Safari na stole pod… Serockiem

 Od dwóch a może nawet od trzech lat przy drodze do mojej wsi mijam wielkie tablice reklamujące restaurację o sympatycznie swojskiej a jednocześnie z cudzoziemska brzmiącej nazwie: „Żur a’ vina”. Restaurator zachęca podróżujących ze stolicy na Mazury do spróbowania afrykańskich frykasów takich jak krokodyl, pyton, zebra, struś czy antylopa. Na pograniczu Mazowsza i Kurpi brzmią te nazwy obco a nawet szokująco. Ponieważ w pierwszym tygodniu lipca zapanowały nad naszym fragmentem Polski prawdziwie afrykańskie upały, to uznałem, że klimat sam wskazuje co powinno znaleźć się na moim talerzu.

Prawdę mówiąc gdyby ktoś ze względów patriotycznych ( a to dziś bardzo w modzie) chciał utrzymać się w piastowsko-jagiellońskim menu, to w „Żur a’ vinie” może to osiągnąć z powodzeniem. Są tu bowiem liczne pierogi różnistym farszem, jest tytułowy żur, są ryby słodkowodne gotowane jak prapolski Pan Bóg przykazał, jest placek zbójnicki i inne wyroby kartoflane zadowalające nasze nadnarwiańskie podniebienia. Ja jednak jako człek żądny przygód i nieznanych smaków zamówiłem obiad jaki bym zjadł po zakończeniu kenijskiego safari. Wjechała więc na stół antylopa z warzywami i czerwonym ryżem oraz zebra w sosie peperonata. Oba dania pięknie podane a ich wygląd absolutnie dorównywał wspaniałości smaku. Mięso obu zwierząt do niedawna ganiających po sawannie było kruche i delikatne. Jego wielka zaletą był także całkowity brak tłuszczu. A sos peperonata ( przypadku zebry) nadawał potrawie wspaniałej ostrości.
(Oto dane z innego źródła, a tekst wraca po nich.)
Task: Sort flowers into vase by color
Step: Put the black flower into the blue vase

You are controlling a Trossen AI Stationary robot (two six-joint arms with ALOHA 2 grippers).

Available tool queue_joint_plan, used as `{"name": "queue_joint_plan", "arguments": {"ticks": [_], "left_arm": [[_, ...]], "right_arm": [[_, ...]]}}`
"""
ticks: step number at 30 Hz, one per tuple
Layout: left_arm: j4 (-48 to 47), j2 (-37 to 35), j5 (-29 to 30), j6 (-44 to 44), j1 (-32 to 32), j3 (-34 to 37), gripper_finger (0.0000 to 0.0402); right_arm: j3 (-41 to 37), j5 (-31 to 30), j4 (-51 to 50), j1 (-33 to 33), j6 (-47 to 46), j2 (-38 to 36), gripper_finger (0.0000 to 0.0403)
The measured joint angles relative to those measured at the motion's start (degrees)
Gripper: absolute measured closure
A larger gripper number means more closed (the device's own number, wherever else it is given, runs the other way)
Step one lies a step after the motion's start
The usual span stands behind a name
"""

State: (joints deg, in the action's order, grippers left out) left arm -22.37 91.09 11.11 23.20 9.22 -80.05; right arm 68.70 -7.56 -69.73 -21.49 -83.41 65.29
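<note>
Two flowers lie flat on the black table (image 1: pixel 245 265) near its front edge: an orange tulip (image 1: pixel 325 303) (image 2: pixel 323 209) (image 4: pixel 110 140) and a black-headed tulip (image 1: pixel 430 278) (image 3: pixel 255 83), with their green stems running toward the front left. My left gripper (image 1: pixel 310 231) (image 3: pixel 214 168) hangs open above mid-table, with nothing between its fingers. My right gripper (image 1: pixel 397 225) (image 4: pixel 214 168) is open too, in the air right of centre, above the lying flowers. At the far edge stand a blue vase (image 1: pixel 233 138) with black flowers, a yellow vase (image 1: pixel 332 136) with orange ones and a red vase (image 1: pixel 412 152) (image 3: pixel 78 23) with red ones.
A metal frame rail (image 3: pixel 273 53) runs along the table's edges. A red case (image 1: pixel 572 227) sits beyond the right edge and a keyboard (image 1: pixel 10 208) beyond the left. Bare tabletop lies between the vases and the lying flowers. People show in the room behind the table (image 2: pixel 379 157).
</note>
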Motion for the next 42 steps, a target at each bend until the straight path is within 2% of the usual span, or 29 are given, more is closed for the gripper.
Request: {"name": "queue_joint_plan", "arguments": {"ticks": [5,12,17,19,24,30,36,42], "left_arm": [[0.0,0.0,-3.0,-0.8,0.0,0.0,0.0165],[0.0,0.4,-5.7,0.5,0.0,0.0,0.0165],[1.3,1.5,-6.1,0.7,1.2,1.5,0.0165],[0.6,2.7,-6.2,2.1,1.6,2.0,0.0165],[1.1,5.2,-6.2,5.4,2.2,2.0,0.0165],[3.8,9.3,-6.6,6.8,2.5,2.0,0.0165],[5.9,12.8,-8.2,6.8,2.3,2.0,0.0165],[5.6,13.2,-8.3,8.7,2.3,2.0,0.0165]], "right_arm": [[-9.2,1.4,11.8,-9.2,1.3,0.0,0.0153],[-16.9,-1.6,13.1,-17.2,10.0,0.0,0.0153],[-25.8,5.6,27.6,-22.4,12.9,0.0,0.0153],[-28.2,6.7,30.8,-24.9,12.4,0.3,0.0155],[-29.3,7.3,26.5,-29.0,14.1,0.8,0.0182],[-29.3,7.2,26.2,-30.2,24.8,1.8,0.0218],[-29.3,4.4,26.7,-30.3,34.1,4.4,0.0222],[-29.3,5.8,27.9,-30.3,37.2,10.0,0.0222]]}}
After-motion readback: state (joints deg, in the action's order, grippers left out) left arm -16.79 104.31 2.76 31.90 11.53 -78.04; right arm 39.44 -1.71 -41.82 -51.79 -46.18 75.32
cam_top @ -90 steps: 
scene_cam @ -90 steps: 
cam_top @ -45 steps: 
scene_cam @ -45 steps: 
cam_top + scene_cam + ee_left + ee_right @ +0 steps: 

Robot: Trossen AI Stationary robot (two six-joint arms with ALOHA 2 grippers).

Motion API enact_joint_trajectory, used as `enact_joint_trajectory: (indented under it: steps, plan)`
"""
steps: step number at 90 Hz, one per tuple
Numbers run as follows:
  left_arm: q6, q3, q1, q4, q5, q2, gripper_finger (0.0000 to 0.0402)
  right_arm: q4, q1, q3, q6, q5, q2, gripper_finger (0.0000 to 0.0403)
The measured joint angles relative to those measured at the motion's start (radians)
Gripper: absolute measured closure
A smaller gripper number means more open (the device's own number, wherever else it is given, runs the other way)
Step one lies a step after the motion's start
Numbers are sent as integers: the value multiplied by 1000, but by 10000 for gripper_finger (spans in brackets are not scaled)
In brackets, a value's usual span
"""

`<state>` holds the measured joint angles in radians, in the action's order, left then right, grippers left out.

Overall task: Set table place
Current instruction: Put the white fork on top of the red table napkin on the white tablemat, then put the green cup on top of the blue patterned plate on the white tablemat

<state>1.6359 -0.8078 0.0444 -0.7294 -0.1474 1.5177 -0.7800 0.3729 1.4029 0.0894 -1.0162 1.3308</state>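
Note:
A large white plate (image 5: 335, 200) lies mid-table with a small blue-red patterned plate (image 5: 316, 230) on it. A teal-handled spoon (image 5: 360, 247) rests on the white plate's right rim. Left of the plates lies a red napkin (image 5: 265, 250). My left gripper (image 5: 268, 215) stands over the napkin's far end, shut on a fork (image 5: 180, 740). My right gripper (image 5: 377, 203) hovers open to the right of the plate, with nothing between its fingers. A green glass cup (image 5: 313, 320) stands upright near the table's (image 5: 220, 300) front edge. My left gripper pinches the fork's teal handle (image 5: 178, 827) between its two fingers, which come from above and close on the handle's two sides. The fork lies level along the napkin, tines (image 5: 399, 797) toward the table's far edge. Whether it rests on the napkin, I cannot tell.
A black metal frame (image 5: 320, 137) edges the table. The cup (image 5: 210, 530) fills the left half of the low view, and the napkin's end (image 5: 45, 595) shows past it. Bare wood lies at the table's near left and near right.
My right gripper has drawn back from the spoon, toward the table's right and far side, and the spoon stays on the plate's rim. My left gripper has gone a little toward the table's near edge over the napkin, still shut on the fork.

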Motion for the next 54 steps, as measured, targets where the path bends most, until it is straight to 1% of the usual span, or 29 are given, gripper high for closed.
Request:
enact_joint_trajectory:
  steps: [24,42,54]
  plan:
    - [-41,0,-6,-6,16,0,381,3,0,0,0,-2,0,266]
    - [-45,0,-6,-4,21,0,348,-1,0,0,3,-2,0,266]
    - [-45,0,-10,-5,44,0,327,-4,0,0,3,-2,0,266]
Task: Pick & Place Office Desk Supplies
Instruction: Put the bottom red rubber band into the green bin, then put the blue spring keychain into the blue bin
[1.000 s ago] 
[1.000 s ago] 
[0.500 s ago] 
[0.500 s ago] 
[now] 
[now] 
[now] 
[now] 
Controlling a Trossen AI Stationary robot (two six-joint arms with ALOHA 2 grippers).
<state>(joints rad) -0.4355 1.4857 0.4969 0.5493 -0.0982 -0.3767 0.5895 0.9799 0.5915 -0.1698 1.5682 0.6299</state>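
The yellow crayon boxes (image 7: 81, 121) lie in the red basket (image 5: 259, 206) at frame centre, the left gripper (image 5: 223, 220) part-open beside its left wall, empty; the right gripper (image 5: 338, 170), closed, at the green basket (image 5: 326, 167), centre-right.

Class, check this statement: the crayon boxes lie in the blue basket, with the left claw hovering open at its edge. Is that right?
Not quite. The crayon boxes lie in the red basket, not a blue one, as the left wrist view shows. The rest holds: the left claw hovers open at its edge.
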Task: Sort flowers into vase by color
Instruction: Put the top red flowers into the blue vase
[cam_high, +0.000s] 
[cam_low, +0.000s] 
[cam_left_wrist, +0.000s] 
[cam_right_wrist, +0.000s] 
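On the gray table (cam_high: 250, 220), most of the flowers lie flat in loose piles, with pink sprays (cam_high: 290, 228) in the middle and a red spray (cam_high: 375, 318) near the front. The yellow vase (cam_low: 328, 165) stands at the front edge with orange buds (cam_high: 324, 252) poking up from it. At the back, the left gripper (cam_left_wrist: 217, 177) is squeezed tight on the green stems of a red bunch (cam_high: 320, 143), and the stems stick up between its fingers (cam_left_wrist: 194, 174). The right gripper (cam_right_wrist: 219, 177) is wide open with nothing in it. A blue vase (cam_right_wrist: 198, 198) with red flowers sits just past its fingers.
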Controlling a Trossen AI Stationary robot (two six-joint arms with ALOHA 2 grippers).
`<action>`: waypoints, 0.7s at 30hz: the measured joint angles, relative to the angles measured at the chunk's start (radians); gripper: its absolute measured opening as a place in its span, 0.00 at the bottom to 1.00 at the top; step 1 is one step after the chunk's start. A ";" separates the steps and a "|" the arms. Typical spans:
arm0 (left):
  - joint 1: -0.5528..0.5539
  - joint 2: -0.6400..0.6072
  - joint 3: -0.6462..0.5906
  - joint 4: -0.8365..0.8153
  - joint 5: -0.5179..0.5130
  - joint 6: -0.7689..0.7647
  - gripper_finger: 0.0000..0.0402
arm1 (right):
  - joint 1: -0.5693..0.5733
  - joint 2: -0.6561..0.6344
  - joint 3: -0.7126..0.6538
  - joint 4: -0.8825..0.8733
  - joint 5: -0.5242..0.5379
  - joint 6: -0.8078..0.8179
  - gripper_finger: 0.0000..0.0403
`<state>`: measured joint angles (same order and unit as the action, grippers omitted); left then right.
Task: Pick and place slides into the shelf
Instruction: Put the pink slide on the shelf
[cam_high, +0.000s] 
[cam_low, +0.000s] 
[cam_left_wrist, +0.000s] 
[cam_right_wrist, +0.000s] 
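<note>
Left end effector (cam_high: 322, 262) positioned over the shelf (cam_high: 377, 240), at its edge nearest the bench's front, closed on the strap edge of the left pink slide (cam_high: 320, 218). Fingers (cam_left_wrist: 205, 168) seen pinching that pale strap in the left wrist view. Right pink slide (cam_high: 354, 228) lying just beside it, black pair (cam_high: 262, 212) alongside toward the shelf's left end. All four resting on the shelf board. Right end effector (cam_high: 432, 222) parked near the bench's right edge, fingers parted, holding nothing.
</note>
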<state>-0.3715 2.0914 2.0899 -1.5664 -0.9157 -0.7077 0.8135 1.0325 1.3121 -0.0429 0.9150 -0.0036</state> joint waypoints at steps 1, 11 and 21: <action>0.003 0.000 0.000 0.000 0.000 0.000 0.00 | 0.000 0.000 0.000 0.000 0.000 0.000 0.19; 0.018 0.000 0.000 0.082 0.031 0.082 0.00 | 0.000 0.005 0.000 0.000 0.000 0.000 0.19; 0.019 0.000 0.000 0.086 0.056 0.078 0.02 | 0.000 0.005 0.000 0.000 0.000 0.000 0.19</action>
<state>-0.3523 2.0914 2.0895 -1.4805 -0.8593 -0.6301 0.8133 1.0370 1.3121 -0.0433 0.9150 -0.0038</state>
Dwie próbowane podczas tego lukullusowego safari zupy choć były całkowicie różne, to łączyła je niezwykła pikanteria. Zupa balatońska (ukłon pod adresem węgierskich bratanków przesłany znad Zalewu Zegrzyńskiego nad Balaton) z kilku gatunków ryb przypomniała o pierwszych wyjazdach zagranicznych w jakże odległej epoce PRL; zaś zupa orientalna z kurczakiem, krewetkami i mleczkiem kokosowym nawiązywała do bliższych czasowo wypraw na Daleki Wschód, gdzie ostrość dań przebija nade wszystko.

Ponieważ ciągnie wilka do lasu , to nie ominąłem działu pt. Owoce morza i zamówiłem krewetki królewskie oraz kalmary w chrupiącym cieście. Warto było!

Sam lokal leżący przy drodze z Warszawy do Ostrołęki i dalej na Mazury na wysokości pięknego Serocka nie jest zwykłym przydrożnym zajazdem ani pseudoludową karczmą. To prawdziwa restauracja z eleganckim wystrojem, świetnymi i wygodnymi meblami oraz – co nie jest zbyt częste – fachową, sympatyczna i urodziwą załogą.

To nie była incydentalna rutynowa wizyta w lokalu do opisania. Safari na stole musi być powtarzane, bo zostało jeszcze parę zwierząt do spróbowania. Po pierwsze – pyton!